俞高红; 王一淼; 甘帅汇; 徐惠民; 陈逸津; 王磊

doi:10.11975/j.issn.1002-6819.202401227

摘要: 机器视觉导航是智慧农业的重要部分，无作物田垄的导航线检测是旱地移栽导航的关键。针对无作物田垄颜色信息相近、纹理差距小，传统图像处理方法适用性差、准确率低，语义分割算法检测速度慢、实时性差的问题，该研究提出一种基于改进DeepLabV3+的田垄分割模型。首先对传统DeepLabV3+网络进行轻量化设计，用MobileNetV2网络代替主干网络Xception，以提高算法的检测速度和实时性；接着引入CBAM（convolutional block attention module，CBAM）注意力机制，使模型能够更好地处理垄面边界信息；然后利用垄面边界信息获得导航特征点，对于断垄情况，导航特征点会出现偏差，因此利用四分位数对导航特征点异常值进行筛选，并采用最小二乘法进行导航线拟合。
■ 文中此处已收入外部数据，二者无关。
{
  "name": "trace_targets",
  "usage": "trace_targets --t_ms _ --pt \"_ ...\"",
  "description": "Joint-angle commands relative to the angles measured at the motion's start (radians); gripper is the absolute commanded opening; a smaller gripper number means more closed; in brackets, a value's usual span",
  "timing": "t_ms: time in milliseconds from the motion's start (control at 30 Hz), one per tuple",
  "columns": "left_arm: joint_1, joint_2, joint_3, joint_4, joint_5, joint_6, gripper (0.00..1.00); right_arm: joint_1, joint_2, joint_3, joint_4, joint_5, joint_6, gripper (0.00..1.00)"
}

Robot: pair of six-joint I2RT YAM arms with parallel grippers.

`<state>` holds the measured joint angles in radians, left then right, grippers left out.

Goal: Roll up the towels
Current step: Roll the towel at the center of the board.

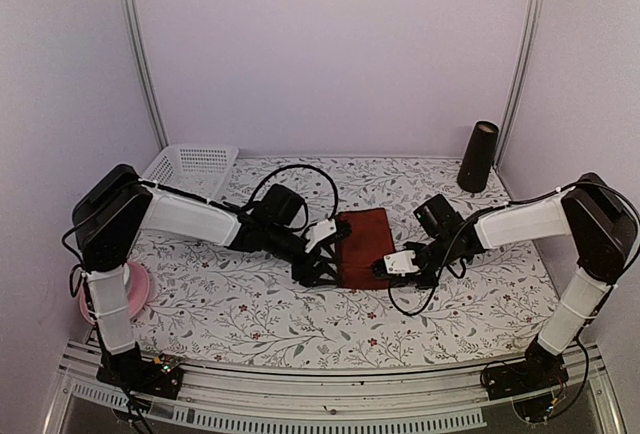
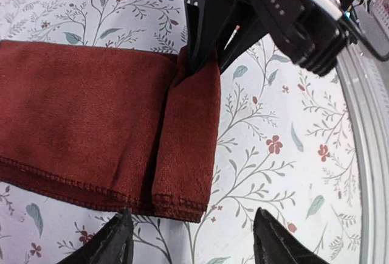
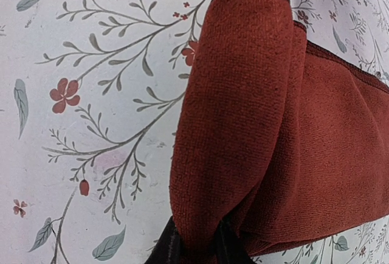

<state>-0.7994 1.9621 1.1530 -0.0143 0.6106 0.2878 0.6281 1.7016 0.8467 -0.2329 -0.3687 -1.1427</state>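
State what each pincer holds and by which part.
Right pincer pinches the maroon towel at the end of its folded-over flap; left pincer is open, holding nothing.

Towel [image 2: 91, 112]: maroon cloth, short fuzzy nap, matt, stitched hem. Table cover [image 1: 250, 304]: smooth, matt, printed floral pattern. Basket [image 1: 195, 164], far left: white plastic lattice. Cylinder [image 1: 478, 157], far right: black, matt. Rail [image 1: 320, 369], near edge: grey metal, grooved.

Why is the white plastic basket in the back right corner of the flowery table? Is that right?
No. The white plastic basket sits in the back left corner of the flowery table, not the back right. The top external view shows it.
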Motion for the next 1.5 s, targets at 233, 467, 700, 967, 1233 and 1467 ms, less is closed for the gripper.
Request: trace_targets --t_ms 233,467,700,967,1233,1467 --pt "-0.158 -0.098 -0.194 0.312 -0.315 0.283 0.67 0.000 0.077 0.089 -0.193 -0.078 0.016 0.14" --pt "-0.217 -0.080 -0.230 0.402 -0.402 0.385 0.67 -0.032 0.123 0.165 -0.332 -0.161 0.000 0.14" --pt "-0.257 -0.007 -0.183 0.388 -0.452 0.464 0.65 -0.061 0.151 0.216 -0.443 -0.225 -0.037 0.15" --pt "-0.272 0.055 -0.162 0.336 -0.435 0.494 0.64 -0.089 0.170 0.256 -0.494 -0.256 -0.046 0.15" --pt "-0.279 0.097 -0.131 0.298 -0.457 0.483 0.52 -0.094 0.172 0.264 -0.501 -0.250 -0.046 0.16" --pt "-0.279 0.105 -0.125 0.281 -0.455 0.472 0.25 -0.105 0.183 0.271 -0.495 -0.241 -0.043 0.17"
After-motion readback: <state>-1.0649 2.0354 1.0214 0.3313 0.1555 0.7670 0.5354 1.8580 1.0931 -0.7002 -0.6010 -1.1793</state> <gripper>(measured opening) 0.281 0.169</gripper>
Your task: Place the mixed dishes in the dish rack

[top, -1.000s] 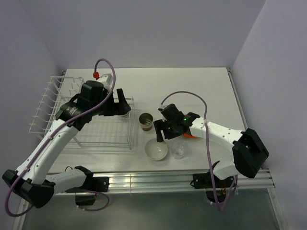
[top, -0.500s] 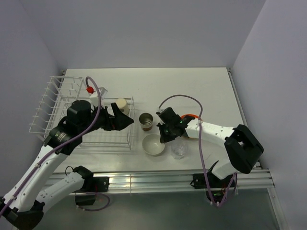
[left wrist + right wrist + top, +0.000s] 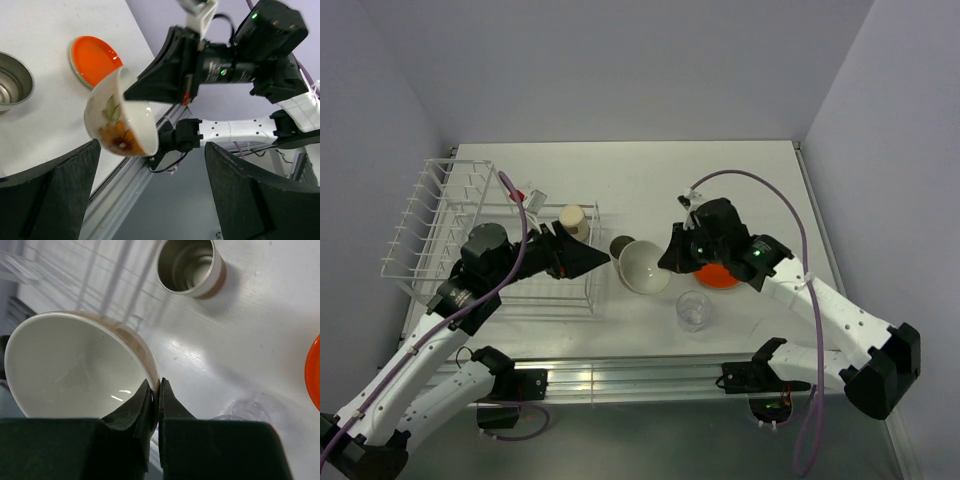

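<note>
We see the right gripper (image 3: 156, 390) pressed together on the rim of the cream-white bowl (image 3: 75, 360), one finger inside the rim and one outside. It holds the bowl tilted and clear of the table (image 3: 740, 180), its mouth facing up towards the overhead camera. From the left wrist we make out an orange flower painted on the bowl's outer wall. The bowl hangs over the middle of the table, nearer the near edge than the far one, just to the right of the dish rack (image 3: 490, 240). A tan cup (image 3: 190, 265) stands upright on the table just beyond the bowl, and from above the bowl hides part of it. The left gripper (image 3: 588, 258) is spread wide with nothing between its fingers. It points at the bowl from the left, over the right end of the rack's low basket part, and stands apart from the bowl. To the right of the bowl the orange plate (image 3: 95, 57) lies flat on the table, partly under the right arm in the overhead view. The clear glass (image 3: 694, 310) stands near the near edge, just in front of the plate and the bowl. The rack sits along the left edge of the table, its taller plate slots on the far left. A second cup (image 3: 573, 217) stands in the far right corner of the basket.
</note>
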You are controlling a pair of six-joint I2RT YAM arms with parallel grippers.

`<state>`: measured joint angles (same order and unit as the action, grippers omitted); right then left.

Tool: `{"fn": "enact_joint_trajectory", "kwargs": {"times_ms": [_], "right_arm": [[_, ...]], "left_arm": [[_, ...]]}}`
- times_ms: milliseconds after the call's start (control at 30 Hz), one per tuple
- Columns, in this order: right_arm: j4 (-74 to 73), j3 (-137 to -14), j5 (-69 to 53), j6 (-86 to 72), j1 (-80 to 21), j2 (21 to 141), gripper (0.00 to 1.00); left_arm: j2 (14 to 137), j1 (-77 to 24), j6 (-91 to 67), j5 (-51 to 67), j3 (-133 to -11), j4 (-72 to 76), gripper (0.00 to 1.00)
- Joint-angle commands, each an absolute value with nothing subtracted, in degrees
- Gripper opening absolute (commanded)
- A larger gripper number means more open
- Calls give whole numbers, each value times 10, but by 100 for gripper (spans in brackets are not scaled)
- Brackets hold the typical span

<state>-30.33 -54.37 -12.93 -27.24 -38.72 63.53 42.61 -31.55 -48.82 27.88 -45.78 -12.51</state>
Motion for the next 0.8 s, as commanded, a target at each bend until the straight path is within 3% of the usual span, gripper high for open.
{"fn": "enact_joint_trajectory", "kwargs": {"times_ms": [0,400,767], "right_arm": [[-280,-598,-223,-306,-357,605,0],[-243,-639,-296,-349,-342,612,0],[-238,-669,-308,-364,-343,619,0]], "left_arm": [[417,-317,-529,315,-437,-53,91],[406,-317,-631,316,-381,76,89],[444,-324,-607,291,-408,34,87]]}}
模型评估结果显示，改进后模型的平均像素精确度和平均交并比分别为96.27%和93.18%，平均检测帧率为84.21帧/s，优于PSPNet、U-Net、HRNet、Segformer以及DeepLabV3+网络。在不同田垄环境下，最大角度误差为1.2°，最大像素误差为9，能够有效从不同场景中获取导航线。研究结果可为农业机器人的无作物田垄导航提供参考。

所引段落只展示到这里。